* What to work on *
One figure is wanted here: how many lines in the entries hold the word "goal".

Recorded data:
Segment Open
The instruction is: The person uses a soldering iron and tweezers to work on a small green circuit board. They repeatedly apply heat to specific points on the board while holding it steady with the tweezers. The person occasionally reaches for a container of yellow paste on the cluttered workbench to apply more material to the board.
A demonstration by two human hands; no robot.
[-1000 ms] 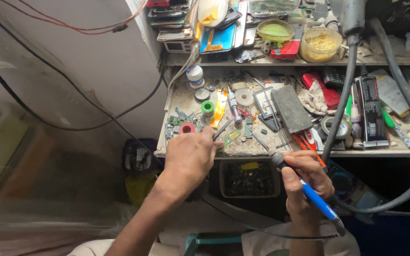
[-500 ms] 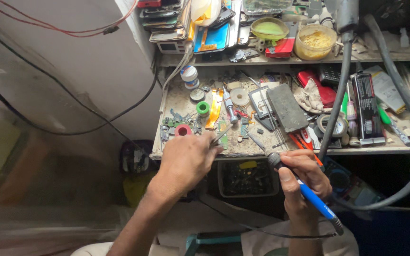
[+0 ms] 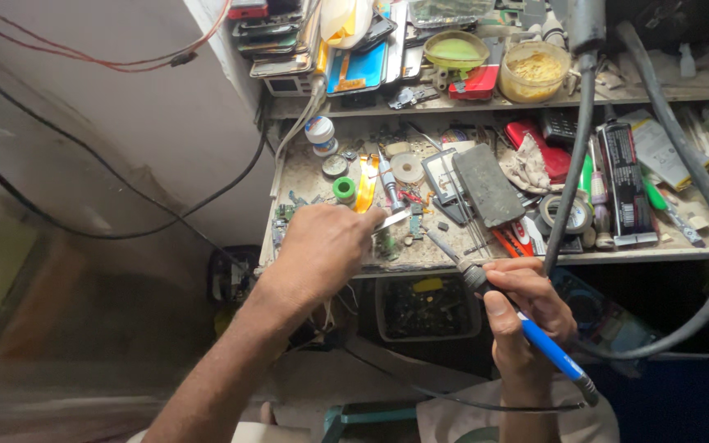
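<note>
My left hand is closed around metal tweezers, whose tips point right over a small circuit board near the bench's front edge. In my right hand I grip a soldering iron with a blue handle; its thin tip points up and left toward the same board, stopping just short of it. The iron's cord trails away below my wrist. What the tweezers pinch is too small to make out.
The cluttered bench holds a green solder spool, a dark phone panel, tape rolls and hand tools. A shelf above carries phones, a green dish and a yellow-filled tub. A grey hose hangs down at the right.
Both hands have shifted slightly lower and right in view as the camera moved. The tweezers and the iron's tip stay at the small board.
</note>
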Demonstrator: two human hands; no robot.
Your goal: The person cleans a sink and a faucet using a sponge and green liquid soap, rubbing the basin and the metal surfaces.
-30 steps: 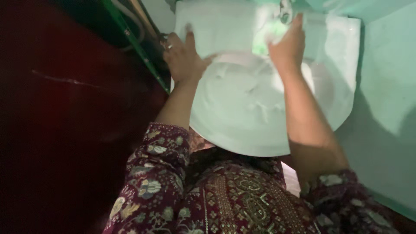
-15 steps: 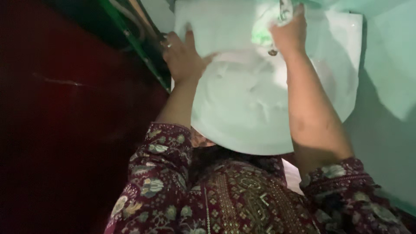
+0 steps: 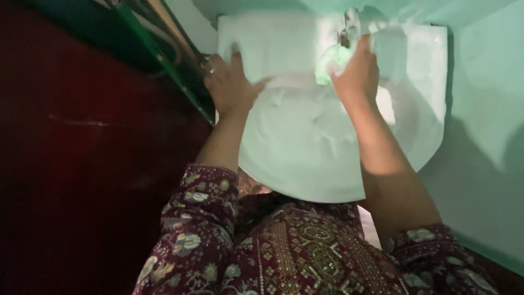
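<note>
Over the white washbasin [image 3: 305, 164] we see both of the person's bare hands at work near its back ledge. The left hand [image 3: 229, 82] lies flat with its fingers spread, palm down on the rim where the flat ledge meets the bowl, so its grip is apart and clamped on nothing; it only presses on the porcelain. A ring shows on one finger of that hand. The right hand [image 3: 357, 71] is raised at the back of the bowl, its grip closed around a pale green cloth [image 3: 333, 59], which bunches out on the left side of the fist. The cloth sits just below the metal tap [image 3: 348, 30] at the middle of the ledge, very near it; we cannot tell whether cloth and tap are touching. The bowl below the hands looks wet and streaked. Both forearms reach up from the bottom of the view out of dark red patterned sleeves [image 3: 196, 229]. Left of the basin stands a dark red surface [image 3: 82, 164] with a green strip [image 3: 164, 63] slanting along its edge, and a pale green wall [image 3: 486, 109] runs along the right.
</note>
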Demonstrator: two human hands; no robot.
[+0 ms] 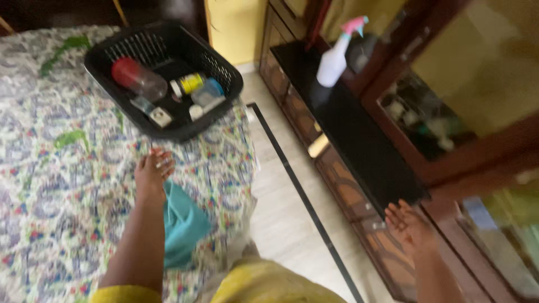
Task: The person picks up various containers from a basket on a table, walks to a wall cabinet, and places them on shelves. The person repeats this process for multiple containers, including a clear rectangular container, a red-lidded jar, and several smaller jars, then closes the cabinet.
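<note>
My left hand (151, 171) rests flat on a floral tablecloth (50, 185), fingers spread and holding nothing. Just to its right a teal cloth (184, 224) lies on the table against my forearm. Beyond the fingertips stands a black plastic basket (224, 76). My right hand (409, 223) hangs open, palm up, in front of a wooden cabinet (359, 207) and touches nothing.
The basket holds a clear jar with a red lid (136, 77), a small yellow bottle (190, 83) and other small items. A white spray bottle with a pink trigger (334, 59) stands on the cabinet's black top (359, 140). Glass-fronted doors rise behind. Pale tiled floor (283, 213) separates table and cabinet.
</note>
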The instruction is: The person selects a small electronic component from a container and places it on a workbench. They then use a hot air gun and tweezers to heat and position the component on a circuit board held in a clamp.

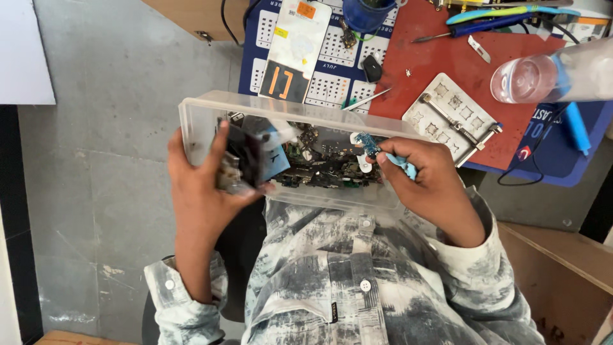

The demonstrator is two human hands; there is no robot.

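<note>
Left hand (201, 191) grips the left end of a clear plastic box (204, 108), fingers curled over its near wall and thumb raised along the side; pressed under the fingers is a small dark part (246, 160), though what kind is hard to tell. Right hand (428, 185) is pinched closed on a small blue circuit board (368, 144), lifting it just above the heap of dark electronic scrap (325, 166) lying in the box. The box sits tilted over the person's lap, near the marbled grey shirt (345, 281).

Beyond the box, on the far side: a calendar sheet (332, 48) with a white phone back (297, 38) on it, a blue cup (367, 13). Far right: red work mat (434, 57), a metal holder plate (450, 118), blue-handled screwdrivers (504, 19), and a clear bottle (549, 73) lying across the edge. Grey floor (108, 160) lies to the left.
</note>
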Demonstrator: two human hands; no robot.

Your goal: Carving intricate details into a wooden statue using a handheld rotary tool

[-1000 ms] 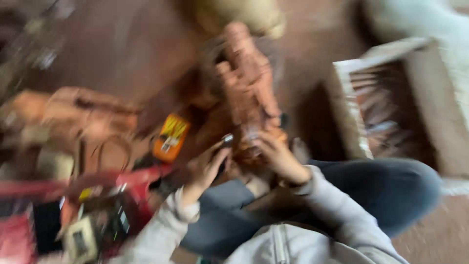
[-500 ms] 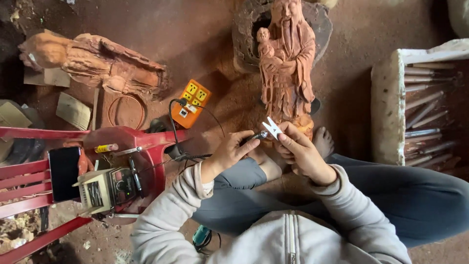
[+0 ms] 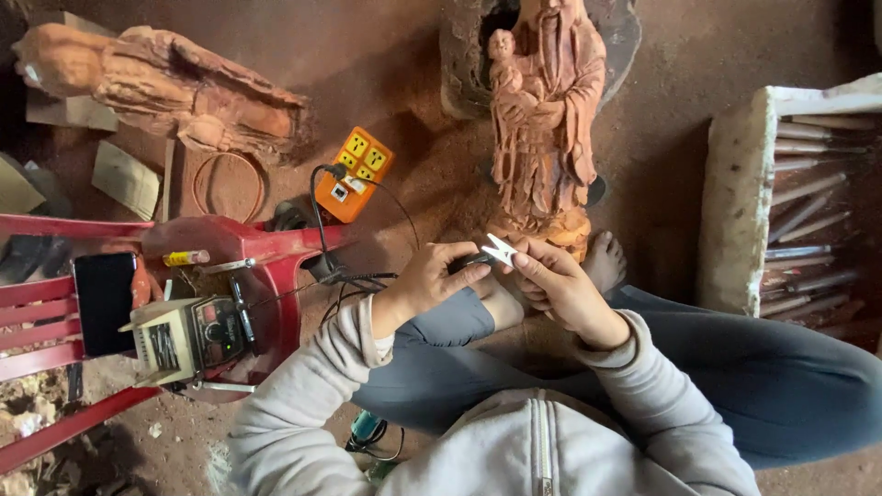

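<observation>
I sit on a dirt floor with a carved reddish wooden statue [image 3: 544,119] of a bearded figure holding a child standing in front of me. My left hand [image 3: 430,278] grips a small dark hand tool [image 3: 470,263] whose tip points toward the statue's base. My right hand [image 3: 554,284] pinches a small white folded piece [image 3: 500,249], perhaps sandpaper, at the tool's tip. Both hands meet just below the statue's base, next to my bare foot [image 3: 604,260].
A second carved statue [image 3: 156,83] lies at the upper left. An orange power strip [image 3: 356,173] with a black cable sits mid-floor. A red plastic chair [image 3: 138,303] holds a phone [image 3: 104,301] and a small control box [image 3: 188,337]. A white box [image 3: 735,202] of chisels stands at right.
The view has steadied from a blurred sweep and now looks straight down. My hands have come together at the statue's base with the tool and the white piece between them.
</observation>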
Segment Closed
* Solved exercise *
2